胖子面露新奇,然後也沒買關子,直接指了指前方的一處山坳,又換了一副驚掉下巴的表情說道:“說出來你可能不信,我剛才在那頭髮現了一大群野生動物, 其種類,都快趕上動物園了。”
我也好奇,就想下車去看看,可又被胖子一把按在座位上,他擺了擺手,又對我道:“您老可別著急,聽我把話說完。
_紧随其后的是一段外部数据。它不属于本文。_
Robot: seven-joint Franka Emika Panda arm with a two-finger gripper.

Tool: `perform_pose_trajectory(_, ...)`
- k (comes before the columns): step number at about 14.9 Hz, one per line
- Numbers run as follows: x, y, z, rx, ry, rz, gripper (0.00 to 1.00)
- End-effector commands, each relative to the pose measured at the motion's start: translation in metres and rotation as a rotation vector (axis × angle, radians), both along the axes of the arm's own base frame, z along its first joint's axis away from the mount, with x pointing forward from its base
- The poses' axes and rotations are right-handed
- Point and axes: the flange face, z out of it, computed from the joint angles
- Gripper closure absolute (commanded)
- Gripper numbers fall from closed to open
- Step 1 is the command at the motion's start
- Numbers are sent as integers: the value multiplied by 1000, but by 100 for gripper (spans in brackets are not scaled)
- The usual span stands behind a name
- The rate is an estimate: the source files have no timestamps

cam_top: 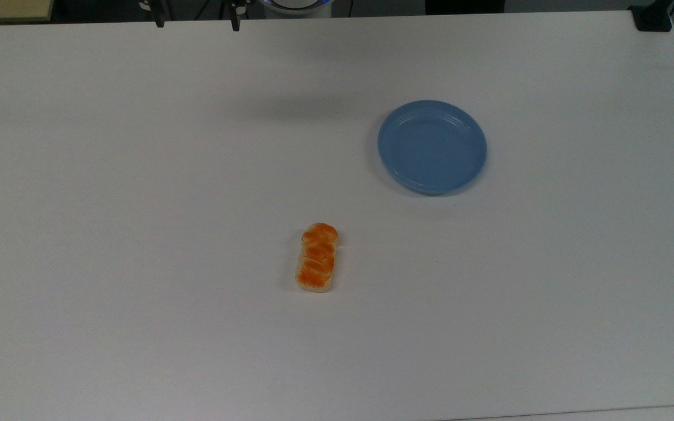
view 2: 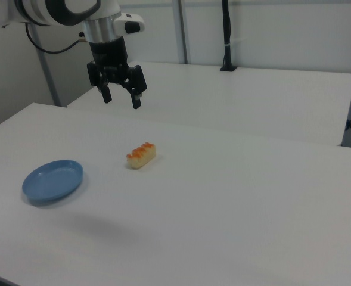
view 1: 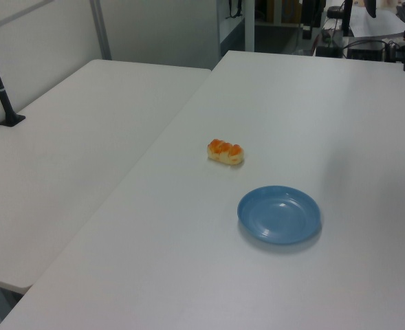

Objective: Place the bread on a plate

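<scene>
- Top view: the bread (cam_top: 317, 257) lies flat on the white table (cam_top: 138, 234), glazed side up, its long axis running roughly up and down the picture. The plate (cam_top: 432, 146) sits well apart from it, toward the top view's upper right, and carries nothing. Bare table lies between the two.
- Left view: the bread (view 1: 225, 152) rests beyond the plate (view 1: 280, 214), apart from it and not touching. A second table (view 1: 64, 151) adjoins on the left view's left.
- Right view: the gripper (view 2: 121, 97) hangs high above the table, holding nothing, its fingers spread wide. The bread (view 2: 141, 155) lies below it and slightly to the right view's right; the plate (view 2: 53, 180) lies toward the right view's lower left.
- Status, as judged: the transfer has not begun; the bread is on the table, not on the plate.
- Risk, alignment: a descent off the bread's centre could let one finger land on the glazed top and push the roll aside.
- Risk, orientation: closing across the long axis instead of the narrow sides may exceed the finger spread, or the roll may pivot out.
- Risk, grip: the rounded, glossy-looking top may slip if caught too high; a low grasp on the pale sides looks safer.
- Risk, placement: a release near the ridged rim could leave the bread half off the plate, or nudge the light-looking plate.
</scene>
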Motion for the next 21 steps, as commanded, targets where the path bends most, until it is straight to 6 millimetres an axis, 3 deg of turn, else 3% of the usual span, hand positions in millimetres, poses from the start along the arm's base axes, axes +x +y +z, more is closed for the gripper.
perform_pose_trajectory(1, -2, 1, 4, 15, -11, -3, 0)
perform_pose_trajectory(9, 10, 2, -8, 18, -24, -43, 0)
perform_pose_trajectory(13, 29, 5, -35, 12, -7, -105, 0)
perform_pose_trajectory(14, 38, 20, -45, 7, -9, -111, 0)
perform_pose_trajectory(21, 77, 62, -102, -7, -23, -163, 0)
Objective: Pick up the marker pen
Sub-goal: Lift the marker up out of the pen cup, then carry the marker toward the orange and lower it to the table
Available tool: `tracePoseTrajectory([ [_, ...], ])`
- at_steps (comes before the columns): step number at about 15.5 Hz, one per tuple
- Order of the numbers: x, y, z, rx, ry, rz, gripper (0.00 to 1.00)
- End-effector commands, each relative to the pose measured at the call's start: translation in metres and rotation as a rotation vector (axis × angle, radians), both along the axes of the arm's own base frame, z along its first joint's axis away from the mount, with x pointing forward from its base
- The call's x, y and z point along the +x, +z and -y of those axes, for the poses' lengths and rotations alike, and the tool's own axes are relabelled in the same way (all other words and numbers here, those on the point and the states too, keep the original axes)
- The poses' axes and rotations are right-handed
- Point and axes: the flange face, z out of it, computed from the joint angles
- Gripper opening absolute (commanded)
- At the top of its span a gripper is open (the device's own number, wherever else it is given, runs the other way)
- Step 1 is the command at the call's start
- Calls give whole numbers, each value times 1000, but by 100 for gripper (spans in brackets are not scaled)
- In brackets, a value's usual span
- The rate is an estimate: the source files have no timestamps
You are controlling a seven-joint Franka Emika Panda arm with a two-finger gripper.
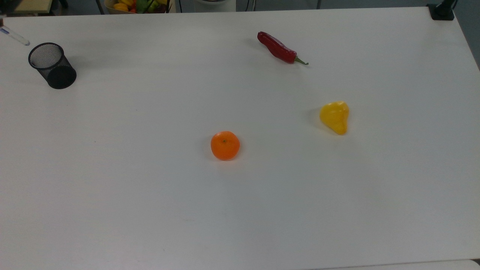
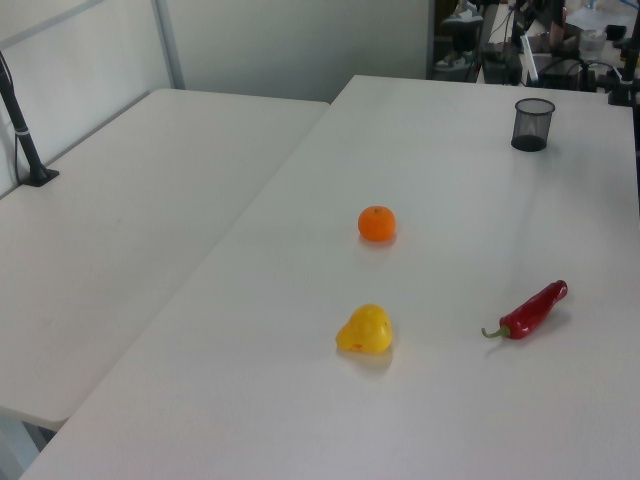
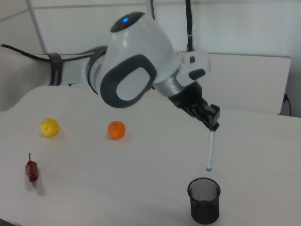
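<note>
Gripper [image 3: 214, 126] pinching the marker [image 3: 210, 150] by its top, apparently clear above the cup [image 3: 204, 199] at 6 o'clock; task essentially done.

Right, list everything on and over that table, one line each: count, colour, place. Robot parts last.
table: one, white, under everything.
mesh cup: one, black, upright near the far left corner in the top view, nothing inside it.
orange: one, orange, near the table's middle.
yellow pepper: one, yellow, to the top view's right of the orange.
chilli: one, red with a green stem, near the far edge in the top view.
produce box: one, holding mixed yellow, green and red items, just off the table's far edge.
marker pen: one, white with a blue tip, hanging upright above the mesh cup, clear of its rim.
gripper: one, black, shut on the marker pen's top end.
arm: one, white and grey, over the table.
</note>
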Motion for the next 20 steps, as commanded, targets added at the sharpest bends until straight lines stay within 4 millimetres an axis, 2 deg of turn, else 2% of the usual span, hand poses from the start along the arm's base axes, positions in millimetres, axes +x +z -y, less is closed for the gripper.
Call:
tracePoseTrajectory([
  [1, -8, 37, -31, 52, 29, 67, 0],
  [3, -12, 55, -48, 87, 49, 54, 0],
  [6, -10, 64, -85, 139, 102, 16, 0],
  [8, -3, 60, -109, 165, 141, -31, 0],
  [9, 1, 57, -128, 186, 162, -57, 0],
  [14, 20, 31, -215, 300, 228, -195, 0],
  [20, 48, -18, -310, 363, 314, -304, 0],
])
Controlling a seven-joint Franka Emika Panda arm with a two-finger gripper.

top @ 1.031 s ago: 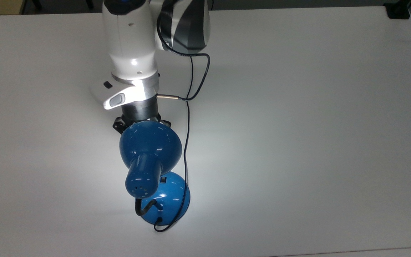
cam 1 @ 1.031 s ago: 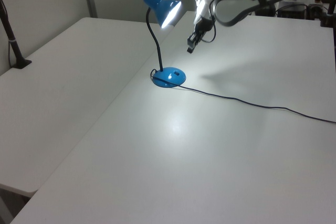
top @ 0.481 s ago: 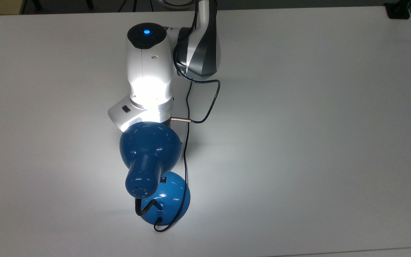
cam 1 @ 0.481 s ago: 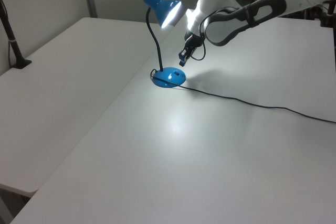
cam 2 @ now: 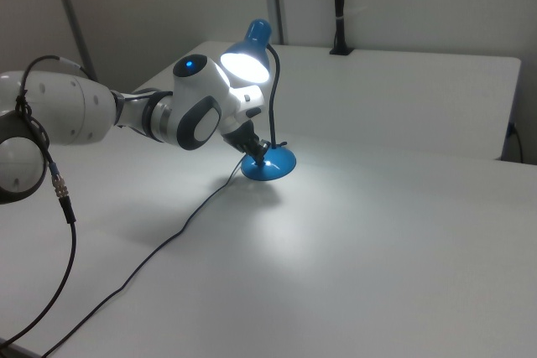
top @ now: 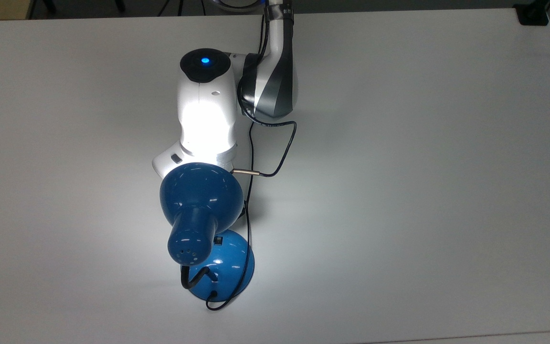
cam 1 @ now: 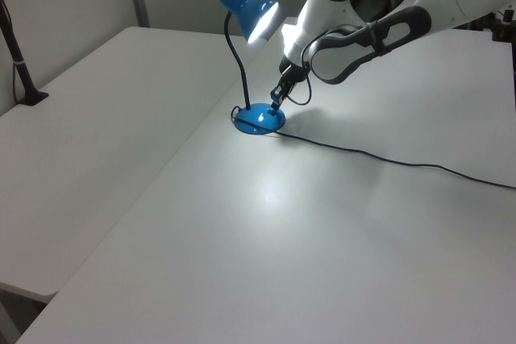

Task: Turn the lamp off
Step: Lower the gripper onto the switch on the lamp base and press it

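Table (cam 1: 161,223): white, lying under the lamp (cam 1: 260,117).
Lamp: I'm seeing it glowing.
Gripper (cam 1: 274,105): hovering at the lamp's base; finger spread I cannot tell.

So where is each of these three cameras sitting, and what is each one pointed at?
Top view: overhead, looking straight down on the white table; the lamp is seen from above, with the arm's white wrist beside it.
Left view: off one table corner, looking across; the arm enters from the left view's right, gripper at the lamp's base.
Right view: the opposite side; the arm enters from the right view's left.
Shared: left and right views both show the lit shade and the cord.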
”
我知道這胖子絕對不會在這個時候搞出么蛾子出來,所以只是想想便換了一副仔細認真聽講的表情聽他說話,也果不其然,只聽他道:“那山坳坳裡面,有,野山羊,野耗子,還有蜥蜴,和野狼!分成好幾個群體,保持著距離,但沒有產生任何的衝突,我說老王,你說狼不吃羊,難不成它們之間莫非產生了愛情?”
我一怔,直接略過他的胡扯,看了看頭頂的天空,急忙問道:“那麽大夥沒有人出事吧!”
胖子搖了搖頭,指了指卡車倒視鏡說道:“你睡著什麽都不知道,可我可是先頭兵,那可是相當於古代的斥候啊,所以自打進了這片山包包,我就停了車,一個人在這四周先觀察了一番,這才回來,來你王司令探討一下接下來的任務走向,來吧!拿個主意吧,總不能我們在這地方等風沙把我們埋了吧!哦!對了,你還沒分析那狼愛上羊的故事呢!”
我深深地歎了口氣,搖頭道:“因為他們都是知道這場風沙的危害有多大,狼不吃羊是因為時機未到,羊見狼不躲,那是因為暫時他們都是安全的!甚至我可以肯定,那些耗子肯定都洞裡等待之後一場血雨腥風後的豐盛大餐。而蜥蜴又何嘗不是!”
胖子眼睛一亮,一把抄起了步槍,看著我哈哈笑道:“那我可不想和耗子共享Party。”